[PATCH v4 06/12] RISC-V: crypto: add Zvbb+Zvbc accelerated GCM GHASH implementation

From: Heiko Stuebner
Date: Tue Jul 11 2023 - 11:40:30 EST


From: Heiko Stuebner <heiko.stuebner@xxxxxxxx>

Add a gcm hash implementation using the Zvbb+Zvbc crypto extensions.
It gets possibly registered alongside the Zbc-based variant, with a higher
priority so that the crypto subsystem will be able to select the most
performant variant, but the algorithm itself will still be part of the
crypto selftests that run during registration.

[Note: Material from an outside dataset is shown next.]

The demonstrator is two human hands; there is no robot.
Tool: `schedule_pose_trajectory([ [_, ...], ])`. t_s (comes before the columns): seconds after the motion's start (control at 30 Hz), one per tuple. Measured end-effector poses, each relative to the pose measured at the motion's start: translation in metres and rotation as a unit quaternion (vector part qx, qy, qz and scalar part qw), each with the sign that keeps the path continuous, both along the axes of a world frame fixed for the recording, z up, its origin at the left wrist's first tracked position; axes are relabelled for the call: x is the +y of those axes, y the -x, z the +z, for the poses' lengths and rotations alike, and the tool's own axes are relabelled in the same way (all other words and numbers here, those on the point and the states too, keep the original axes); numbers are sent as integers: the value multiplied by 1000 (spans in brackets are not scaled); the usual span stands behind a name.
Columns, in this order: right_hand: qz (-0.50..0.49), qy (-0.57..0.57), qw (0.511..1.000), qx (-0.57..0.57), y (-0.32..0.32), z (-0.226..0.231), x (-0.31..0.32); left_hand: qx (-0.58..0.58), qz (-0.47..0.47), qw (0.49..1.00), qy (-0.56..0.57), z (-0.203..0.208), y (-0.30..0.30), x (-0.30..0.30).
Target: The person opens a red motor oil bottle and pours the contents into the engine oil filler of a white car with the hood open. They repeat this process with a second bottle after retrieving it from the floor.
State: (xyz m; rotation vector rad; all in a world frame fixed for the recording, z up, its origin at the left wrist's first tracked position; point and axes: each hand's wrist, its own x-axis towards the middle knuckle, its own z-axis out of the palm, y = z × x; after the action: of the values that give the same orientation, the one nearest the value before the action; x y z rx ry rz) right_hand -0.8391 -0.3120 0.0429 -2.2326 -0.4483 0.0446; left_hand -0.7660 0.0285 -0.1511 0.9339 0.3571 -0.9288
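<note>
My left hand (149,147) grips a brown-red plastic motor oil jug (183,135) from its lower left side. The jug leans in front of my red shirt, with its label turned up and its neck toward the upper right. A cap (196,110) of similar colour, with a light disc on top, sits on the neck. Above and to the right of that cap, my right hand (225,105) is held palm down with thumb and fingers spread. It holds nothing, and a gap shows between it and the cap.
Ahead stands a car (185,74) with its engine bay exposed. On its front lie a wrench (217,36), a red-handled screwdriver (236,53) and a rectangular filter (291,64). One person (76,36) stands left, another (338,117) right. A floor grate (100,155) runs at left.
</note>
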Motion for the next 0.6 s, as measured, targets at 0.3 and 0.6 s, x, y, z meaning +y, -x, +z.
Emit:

Co-developed-by: Christoph Müllner <christoph.muellner@xxxxxxxx>
Signed-off-by: Christoph Müllner <christoph.muellner@xxxxxxxx>
Signed-off-by: Heiko Stuebner <heiko.stuebner@xxxxxxxx>
---
arch/riscv/crypto/Kconfig | 3 +-
arch/riscv/crypto/Makefile | 8 +-
arch/riscv/crypto/ghash-riscv64-glue.c | 150 ++++++++
arch/riscv/crypto/ghash-riscv64-zvbb-zvbc.pl | 380 +++++++++++++++++++
4 files changed, 539 insertions(+), 2 deletions(-)
create mode 100644 arch/riscv/crypto/ghash-riscv64-zvbb-zvbc.pl

diff --git a/arch/riscv/crypto/Kconfig b/arch/riscv/crypto/Kconfig
index cd2237923e68..41b8fdfe1d92 100644
--- a/arch/riscv/crypto/Kconfig
+++ b/arch/riscv/crypto/Kconfig
@@ -4,7 +4,7 @@ menu "Accelerated Cryptographic Algorithms for CPU (riscv)"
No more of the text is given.